Das von der Wirtschaft häufig als starr kritisierte französische Arbeitsrecht soll nach den Plänen flexibler werden. Vor allem kleine und mittlere Unternehmen sollen sich so besser an ihre jeweilige Situation anpassen können. Die Reform stärkt die Rolle von Branchen- und Betriebsvereinbarungen: Arbeitgeber und Arbeitnehmer sollen Details der Arbeitsbedingungen wie etwa Prämien häufiger direkt miteinander aushandeln können. In kleinen Unternehmen mit weniger als 50 Mitarbeitern können die Gewerkschaften dabei außen vor bleiben. „Diese Entmachtung der Gewerkschaften ist ein sehr klarer Kurswechsel“, meint Jens Althoff.
Die Reform lockert auch den Kündigungsschutz. Entschädigungen im Fall ungerechtfertigter Kündigung werden künftig gedeckelt: Ein Arbeitsgericht kann einem Mitarbeiter, der zehn Jahre bei einer Firma tätig war, dann maximal zehn Monatsgehälter Entschädigung zusprechen. Im Gegenzug steigen die Abfindungen bei rechtmäßigen Kündigungen.
Die Regierung hofft, dass die neuen Regeln dazu beitragen, dass Unternehmen eher bereit sind, neue Mitarbeiter einzustellen. Frankreich leidet seit Jahren unter einer hohen Arbeitslosigkeit, sie lag nach Angaben von Eurostat zuletzt bei 9,8 Prozent und damit mehr als doppelt so hoch wie in Deutschland. Unter den jungen Leuten suchen sogar 23,4 Prozent einen Job. „Das französische System beschützt sehr gut die ,Insider‘, die von einem stabilen Vertrag profitieren, aber zum Preis des völligen Ausschlusses der anderen, der Jüngsten, der am wenigsten Qualifizierten“, so Macron.

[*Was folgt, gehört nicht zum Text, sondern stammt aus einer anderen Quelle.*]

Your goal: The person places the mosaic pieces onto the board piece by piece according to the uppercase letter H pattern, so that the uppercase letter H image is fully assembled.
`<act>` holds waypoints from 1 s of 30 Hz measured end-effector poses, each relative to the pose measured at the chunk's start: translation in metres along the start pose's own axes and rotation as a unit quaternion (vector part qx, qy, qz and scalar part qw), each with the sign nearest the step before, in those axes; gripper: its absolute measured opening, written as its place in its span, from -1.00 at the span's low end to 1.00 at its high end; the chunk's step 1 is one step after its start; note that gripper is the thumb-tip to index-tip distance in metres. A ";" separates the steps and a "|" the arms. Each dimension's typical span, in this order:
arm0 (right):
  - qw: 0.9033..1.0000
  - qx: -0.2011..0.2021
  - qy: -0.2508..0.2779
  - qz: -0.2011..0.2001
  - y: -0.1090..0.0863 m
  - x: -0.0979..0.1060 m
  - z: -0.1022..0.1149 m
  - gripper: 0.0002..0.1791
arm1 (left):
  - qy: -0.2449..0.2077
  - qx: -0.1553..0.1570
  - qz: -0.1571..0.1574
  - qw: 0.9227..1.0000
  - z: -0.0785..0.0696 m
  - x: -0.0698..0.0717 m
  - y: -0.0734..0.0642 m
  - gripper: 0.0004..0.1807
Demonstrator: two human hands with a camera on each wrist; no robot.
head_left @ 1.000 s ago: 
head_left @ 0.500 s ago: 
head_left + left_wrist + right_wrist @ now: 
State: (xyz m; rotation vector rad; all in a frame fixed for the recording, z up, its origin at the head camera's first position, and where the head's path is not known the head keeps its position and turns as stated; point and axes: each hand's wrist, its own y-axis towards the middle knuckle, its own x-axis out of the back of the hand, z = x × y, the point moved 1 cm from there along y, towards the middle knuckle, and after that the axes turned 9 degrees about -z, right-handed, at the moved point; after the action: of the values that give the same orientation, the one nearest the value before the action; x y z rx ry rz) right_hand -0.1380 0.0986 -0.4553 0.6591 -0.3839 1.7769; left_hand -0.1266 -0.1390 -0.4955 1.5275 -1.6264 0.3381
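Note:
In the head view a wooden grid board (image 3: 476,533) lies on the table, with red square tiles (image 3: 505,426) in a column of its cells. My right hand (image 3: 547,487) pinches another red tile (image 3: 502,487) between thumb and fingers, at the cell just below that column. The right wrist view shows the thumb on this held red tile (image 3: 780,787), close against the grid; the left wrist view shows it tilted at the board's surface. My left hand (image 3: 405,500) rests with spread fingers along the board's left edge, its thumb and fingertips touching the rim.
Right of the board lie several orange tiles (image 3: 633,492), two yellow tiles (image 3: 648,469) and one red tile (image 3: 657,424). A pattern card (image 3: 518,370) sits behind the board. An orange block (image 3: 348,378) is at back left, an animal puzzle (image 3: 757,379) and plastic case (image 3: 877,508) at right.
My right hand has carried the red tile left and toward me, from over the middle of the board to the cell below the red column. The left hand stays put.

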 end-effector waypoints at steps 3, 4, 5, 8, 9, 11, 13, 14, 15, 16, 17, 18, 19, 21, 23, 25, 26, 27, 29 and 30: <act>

Während Wirtschaftsverbände die Reform positiv einschätzen, überwiegt bei den Gewerkschaften die Kritik. Selbst die moderate CFDT zeigt sich enttäuscht: Der „Dogmatismus“habe sich bei manchen Themen durchgesetzt, sagt der Vorsitzende Laurent Berger. Eine breite Widerstandsfront zeigt sich bislang jedoch nicht – von den größten Gewerkschaften hat nur die linke CGT Proteste für den 12. September angekündigt. „Alle unsere Befürchtungen haben sich bestätigt“, sagt deren streitbarer Chef Philippe Martinez. Die Aussichten, das Vorhaben zu stoppen, sind allerdings mau. Das Parlament hat der Regierung eine Art Vollmacht gegeben, die Reform mit den nun vorgestellten fünf Verordnungen einfach zu erlassen. Sie sollen am 22. September verabschiedet werden – Premierminister Edouard Philippe sagt, dass es bis dahin allenfalls kleine Änderungen geben soll.